Problem to work on: Everything in the data below is left aside except the lines from the one containing "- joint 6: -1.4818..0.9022" through the one containing "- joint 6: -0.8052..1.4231"; repeat those exactly.
::::::::::
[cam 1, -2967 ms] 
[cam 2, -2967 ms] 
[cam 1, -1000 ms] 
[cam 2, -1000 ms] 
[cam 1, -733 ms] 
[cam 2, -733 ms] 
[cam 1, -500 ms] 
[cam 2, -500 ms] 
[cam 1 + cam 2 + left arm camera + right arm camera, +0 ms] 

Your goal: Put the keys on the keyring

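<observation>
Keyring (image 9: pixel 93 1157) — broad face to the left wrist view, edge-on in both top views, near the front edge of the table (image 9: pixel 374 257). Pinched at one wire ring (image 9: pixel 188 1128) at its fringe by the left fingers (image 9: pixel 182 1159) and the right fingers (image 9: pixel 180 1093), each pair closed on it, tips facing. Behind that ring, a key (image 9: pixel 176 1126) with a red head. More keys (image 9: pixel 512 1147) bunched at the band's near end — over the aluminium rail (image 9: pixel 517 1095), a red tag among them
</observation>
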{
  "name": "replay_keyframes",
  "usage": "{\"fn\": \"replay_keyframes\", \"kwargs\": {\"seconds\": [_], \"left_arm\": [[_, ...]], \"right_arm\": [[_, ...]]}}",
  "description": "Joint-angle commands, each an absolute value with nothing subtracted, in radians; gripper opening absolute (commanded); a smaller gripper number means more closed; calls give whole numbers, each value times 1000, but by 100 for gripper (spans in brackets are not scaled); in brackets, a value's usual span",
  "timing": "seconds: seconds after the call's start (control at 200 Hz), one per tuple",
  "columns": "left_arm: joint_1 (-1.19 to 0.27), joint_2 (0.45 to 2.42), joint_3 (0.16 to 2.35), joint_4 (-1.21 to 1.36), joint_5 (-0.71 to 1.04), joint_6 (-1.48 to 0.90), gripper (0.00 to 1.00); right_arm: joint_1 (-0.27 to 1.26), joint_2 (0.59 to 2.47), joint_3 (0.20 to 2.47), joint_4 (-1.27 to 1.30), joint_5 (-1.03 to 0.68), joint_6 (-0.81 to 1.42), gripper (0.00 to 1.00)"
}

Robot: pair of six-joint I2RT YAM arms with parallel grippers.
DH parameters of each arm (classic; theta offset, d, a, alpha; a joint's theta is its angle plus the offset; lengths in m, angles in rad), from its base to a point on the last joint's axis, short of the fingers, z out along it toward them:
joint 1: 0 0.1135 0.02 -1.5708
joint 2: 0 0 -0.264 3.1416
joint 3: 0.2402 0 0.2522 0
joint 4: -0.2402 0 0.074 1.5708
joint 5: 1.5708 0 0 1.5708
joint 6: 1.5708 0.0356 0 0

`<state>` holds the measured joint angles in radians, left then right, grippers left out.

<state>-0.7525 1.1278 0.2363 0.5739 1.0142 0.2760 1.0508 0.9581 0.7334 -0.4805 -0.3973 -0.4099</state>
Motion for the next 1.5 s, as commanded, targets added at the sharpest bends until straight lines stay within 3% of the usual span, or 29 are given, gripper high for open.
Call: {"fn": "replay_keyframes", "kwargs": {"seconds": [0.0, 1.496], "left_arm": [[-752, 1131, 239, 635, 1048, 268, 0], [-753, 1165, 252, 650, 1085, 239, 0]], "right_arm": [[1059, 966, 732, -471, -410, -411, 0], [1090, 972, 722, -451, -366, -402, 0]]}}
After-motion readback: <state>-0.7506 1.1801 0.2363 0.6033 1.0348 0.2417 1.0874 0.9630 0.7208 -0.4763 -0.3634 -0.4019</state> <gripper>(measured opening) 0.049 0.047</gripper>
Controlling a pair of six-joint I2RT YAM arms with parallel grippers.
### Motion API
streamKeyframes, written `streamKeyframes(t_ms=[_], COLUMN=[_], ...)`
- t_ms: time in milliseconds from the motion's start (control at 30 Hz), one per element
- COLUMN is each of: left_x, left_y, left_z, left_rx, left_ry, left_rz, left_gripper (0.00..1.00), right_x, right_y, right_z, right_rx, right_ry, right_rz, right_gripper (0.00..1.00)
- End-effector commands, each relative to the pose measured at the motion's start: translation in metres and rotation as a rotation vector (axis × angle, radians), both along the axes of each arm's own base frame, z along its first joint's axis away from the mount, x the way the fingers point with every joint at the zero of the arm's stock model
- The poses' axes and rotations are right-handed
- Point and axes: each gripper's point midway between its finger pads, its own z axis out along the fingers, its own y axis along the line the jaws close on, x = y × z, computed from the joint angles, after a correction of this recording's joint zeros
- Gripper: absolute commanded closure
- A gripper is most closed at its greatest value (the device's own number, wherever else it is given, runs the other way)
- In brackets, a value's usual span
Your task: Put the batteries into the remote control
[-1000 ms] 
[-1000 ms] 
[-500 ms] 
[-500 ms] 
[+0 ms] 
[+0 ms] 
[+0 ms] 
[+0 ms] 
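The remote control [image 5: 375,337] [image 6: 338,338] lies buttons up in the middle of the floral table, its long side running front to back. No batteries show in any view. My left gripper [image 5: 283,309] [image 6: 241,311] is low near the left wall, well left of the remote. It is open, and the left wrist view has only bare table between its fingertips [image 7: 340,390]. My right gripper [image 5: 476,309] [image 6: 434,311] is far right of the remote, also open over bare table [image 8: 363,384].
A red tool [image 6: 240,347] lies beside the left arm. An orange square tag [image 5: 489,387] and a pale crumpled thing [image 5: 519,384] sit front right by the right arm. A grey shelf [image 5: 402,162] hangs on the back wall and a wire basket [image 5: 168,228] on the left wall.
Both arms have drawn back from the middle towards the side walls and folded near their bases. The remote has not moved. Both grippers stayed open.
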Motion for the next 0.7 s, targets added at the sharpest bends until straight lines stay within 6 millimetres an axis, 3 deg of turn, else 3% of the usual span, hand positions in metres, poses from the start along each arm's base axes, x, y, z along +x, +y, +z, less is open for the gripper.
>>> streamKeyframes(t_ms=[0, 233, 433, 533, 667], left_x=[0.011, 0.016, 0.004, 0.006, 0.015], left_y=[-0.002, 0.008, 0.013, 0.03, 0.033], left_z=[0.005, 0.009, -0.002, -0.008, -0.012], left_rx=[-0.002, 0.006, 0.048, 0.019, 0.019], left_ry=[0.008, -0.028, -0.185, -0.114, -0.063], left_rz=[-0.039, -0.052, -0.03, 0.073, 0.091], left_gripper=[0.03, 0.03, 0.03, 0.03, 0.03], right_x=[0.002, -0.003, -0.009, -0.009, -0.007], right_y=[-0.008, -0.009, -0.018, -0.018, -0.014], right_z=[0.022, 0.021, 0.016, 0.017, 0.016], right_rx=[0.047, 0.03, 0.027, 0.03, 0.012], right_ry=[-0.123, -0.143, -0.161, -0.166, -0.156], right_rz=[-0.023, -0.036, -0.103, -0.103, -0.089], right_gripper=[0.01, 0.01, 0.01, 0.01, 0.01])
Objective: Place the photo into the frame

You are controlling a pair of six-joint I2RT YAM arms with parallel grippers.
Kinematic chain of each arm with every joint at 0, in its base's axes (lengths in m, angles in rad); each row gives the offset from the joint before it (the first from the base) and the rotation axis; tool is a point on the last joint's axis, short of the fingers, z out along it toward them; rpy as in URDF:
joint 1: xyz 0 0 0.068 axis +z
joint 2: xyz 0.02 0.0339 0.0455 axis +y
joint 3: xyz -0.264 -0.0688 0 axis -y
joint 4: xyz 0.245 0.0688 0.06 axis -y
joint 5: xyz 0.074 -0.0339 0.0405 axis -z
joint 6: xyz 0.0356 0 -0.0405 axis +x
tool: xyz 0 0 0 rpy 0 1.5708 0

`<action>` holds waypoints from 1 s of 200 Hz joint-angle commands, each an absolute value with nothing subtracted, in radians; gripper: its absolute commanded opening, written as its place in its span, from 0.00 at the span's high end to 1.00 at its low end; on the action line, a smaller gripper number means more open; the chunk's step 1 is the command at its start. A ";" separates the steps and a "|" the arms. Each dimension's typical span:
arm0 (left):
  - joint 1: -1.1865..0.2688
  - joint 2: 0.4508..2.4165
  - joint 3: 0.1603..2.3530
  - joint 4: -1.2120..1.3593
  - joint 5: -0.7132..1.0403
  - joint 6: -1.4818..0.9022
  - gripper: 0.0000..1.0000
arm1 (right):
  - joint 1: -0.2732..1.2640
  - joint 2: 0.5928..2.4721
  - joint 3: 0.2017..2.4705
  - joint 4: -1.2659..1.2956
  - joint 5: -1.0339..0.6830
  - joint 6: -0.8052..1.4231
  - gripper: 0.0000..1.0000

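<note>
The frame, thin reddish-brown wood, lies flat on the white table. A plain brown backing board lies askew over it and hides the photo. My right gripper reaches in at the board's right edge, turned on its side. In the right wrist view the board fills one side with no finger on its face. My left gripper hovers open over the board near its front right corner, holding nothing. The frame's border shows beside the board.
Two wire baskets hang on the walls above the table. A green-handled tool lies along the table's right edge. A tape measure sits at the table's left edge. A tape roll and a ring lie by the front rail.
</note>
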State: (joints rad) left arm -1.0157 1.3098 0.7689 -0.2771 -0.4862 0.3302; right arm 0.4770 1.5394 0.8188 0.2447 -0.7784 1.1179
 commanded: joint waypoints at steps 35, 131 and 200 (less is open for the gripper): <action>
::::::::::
Response:
  - joint 6: -1.4818..0.9022
  - gripper: 0.0000..1.0000
arm1 (right):
  - joint 1: -0.2732..1.2640
  - joint 2: 0.5928..2.4721
  - joint 3: 0.2017..2.4705
  - joint 4: -1.2659..1.2956
  - joint 5: -1.0339..0.6830
  - joint 6: -0.8052..1.4231

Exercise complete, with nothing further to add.